However, because TPM and TPM-FLIM signals scale with the square of the excitation light intensity, both techniques can only be performed under high numerical aperture (NA), high magnification imaging [23]. Consequently, it is challenging to extend these techniques to the large fields of view required for analyzing surgical specimens. While high speed imaging and mosaicking of samples is an established technique for wide-area TPM imaging [24], to date TPM-FLIM has been limited to very small fields because of the extremely slow acquisition rates of existing TPM-FLIM systems which use time correlated single photon counting (TCSPC) [25–27]. It should be noted that FLIM without TPM can be implemented in a wide field geometry significantly faster than TCSPC [28, 29], but does not provide the depth sectioning required for imaging thick samples and suffers from relatively low imaging speed compared to TPM. Therefore, although FLIM has shown promise as a means for imaging and detecting cancer pathology, it has not been possible perform a systematic evaluation of TPM-FLIM in fresh surgical specimens and to assess its potential for intrasurgical evaluation.

To address these limitations, we have developed a new method of TPM-FLIM imaging using direct temporal sampling (DTS) of fluorescent decays phase-locked to a high harmonic of mode-locked laser repetition rate. With this method, we demonstrate measurement of intrinsic fluorescent lifetime in freshly-excised human breast specimens at a rate of over 7 megapixels per second after averaging. In contrast to TCSPC, which sacrifices throughput for exquisite sensitivity and temporal resolution, DTS-FLIM is designed to maximize throughput such that centimeter-scale samples can be rapidly imaged at cellular resolution. DTS-FLIM is related to the recently published work of Dow et al. [30], which synchronized a scanner and fast digitizer to the repetition rate of a titanium:sapphire laser, and reconstructed lifetimes from multiple interleaved decays. However, rather than interleaved sampling and reconstruction in post-processing as shown in [30], we use direct temporal sampling by generating a high harmonic (22x) of the excitation laser as a sampling clock and capturing an entire fluorescent decay in a single time-resolved acquisition.
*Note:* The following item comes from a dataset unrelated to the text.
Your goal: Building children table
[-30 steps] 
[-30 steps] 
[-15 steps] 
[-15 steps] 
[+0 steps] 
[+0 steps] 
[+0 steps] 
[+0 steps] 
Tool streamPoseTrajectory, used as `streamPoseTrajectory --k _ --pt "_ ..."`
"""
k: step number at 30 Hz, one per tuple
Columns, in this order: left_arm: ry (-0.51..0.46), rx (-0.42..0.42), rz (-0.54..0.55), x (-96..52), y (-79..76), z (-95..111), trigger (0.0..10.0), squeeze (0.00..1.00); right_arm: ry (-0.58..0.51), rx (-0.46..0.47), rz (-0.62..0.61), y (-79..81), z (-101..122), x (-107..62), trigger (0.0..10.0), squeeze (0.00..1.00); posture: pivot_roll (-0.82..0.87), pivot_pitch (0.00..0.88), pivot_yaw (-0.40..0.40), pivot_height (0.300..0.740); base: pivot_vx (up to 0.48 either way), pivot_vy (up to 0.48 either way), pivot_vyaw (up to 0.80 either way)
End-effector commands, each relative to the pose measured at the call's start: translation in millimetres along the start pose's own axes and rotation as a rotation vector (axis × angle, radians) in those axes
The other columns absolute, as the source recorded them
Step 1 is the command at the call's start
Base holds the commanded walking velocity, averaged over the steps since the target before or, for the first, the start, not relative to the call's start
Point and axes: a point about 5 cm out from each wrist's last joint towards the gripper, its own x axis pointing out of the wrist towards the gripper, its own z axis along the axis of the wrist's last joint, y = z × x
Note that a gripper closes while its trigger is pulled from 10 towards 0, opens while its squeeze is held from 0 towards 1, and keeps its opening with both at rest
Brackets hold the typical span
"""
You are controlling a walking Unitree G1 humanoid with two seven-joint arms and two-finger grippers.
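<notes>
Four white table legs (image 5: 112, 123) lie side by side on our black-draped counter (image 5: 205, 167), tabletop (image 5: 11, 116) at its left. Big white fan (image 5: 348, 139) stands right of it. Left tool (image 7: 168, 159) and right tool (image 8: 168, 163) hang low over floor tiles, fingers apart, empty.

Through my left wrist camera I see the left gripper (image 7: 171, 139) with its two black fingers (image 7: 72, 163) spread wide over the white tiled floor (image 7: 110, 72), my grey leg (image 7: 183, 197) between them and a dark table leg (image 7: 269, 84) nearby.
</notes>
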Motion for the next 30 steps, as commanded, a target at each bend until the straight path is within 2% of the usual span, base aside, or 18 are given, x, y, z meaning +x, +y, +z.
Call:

By eliminating the need to perform interleaved sampling, DTS-FLIM can be performed with higher electronic bandwidth, less complex post-processing, and on existing TPM systems without the need for specialized scanning hardware.

2. Methods

2.1 System design

A commercial two photon microscope (Thorlabs, Inc.) using an 8 kHz resonant scanner and an XLUMPFL20XW 1.0 numerical aperture objective (Olympus) was modified by replacing the standard digitizer with a high-speed digitizer with up to 4.0 GHz sample rate and 12 bit resolution (ATS-9370, Alazar Technologies) (Fig. 1). Illumination was provided by Ti:Sapphire laser (Chameleon, Coherent) operated at 760 nm with 140 fs pulses at a repetition rate of 80 MHz. Illumination power was limited to less than 30 mW (measured after the objective). Emission light from 380 nm (the wavelength of second harmonic generation, SHG) to 650 nm was detected via a dichroic filter. The excitation wavelength was chosen to excite intrinsic fluorophores such as NADH and lipids while avoiding excessively short SHG emission wavelengths.

 figure: Fig. 1

Fig. 1 DTS-FLIM system diagram. Femtosecond pulses are divided into sample (upper left) and reference arms (lower right). In the reference arm, a photodiode generates an electrical pulse train which is frequency multiplied 22-fold to 1.76 GHz and used as the sampling clock. In the sample arm, a resonant scanner and galvanometer image the tissue surface using a high NA objective. Fluorescent emission from the sample is split from the excitation via a 650 nm longpass dichroic filter and detected using a PMT with a further 650 nm short pass filter. Finally, direct time sampling (DTS) with 22 temporal bins per pixel is performed via the A/D.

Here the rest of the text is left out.